WORK INSTRUCTION: Print the listing below exactly, leaving nothing out.

GIVEN DATA:
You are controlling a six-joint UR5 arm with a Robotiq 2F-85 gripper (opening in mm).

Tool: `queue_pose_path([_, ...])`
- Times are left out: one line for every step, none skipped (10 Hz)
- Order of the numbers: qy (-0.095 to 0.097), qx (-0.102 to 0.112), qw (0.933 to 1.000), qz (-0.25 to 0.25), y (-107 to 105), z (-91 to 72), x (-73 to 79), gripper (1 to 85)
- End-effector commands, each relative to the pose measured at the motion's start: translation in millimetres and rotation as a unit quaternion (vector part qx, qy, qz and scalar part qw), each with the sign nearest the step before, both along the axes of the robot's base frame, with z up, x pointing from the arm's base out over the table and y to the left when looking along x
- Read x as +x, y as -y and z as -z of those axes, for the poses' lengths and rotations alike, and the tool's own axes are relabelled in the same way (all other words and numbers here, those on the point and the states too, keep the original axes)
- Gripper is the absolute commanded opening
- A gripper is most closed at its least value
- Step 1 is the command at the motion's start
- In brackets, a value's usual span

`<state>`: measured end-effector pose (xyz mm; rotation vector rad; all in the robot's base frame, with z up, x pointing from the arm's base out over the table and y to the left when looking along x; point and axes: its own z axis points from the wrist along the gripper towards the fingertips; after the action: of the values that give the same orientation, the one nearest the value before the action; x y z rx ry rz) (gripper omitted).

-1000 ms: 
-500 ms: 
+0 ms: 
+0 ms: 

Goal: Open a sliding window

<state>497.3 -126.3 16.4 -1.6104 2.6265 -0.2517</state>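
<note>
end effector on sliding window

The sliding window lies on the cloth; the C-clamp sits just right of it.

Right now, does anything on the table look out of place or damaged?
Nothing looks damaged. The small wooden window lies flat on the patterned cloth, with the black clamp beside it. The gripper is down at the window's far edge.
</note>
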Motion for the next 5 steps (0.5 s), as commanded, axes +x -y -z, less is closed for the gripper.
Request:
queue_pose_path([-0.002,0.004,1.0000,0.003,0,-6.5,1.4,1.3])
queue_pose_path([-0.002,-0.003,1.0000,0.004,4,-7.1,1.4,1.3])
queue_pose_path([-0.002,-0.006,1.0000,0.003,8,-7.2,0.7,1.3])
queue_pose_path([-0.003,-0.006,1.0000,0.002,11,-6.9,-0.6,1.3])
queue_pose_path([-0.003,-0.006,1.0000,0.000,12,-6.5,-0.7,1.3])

RESULT:
You are controlling a six-joint UR5 arm with a Robotiq 2F-85 gripper (opening in mm).

Tool: `queue_pose_path([_, ...])`
- Times are left out: one line for every step, none skipped (10 Hz)
- Order of the numbers: qy (-0.095 to 0.097), qx (-0.102 to 0.112), qw (0.933 to 1.000), qz (-0.25 to 0.25), y (-107 to 105), z (-91 to 72), x (-73 to 79), gripper (1 to 85)
- End-effector commands, each relative to the pose measured at the motion's start: translation in millimetres and rotation as a unit quaternion (vector part qx, qy, qz and scalar part qw), each with the sign nearest the step before, both along the axes of the robot's base frame, with z up, x pointing from the arm's base out over the table and y to the left when looking along x
- Read x as +x, y as -y and z as -z of those axes, for the poses' lengths and rotations alike, and the tool's own axes are relabelled in the same way (all other words and numbers here, those on the point and the states too, keep the original axes)
- Gripper is the absolute commanded opening
- A gripper is most closed at its least value
- Step 1 is the command at the motion's start
- In brackets, a value's usual span

`<state>`: measured end-effector pose (xyz mm; rotation vector rad; all in the robot's base frame, with z up, x pointing from the arm's base out over the table and y to the left when looking along x; point and axes: its own z axis points from the wrist along the gripper towards the fingertips; after the action: of the values that give the same orientation, the one nearest the value before the action; x y z rx ry rz) (gripper omitted).

-1000 ms: 
-500 ms: 
+0 ms: 
+0 ms: 

Goal: Open a sliding window

<state>497.3 -126.3 16.4 -1.6104 2.6265 -0.2517</state>
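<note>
end effector on sliding window

The sliding window lies on the cloth; the C-clamp sits just right of it.

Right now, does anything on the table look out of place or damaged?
Nothing looks damaged. The small wooden window lies flat on the patterned cloth, with the black clamp beside it. The gripper is down at the window's far edge.
</note>
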Motion for the next 5 steps (0.5 s), as commanded, axes +x -y -z, less is closed for the gripper.
Request:
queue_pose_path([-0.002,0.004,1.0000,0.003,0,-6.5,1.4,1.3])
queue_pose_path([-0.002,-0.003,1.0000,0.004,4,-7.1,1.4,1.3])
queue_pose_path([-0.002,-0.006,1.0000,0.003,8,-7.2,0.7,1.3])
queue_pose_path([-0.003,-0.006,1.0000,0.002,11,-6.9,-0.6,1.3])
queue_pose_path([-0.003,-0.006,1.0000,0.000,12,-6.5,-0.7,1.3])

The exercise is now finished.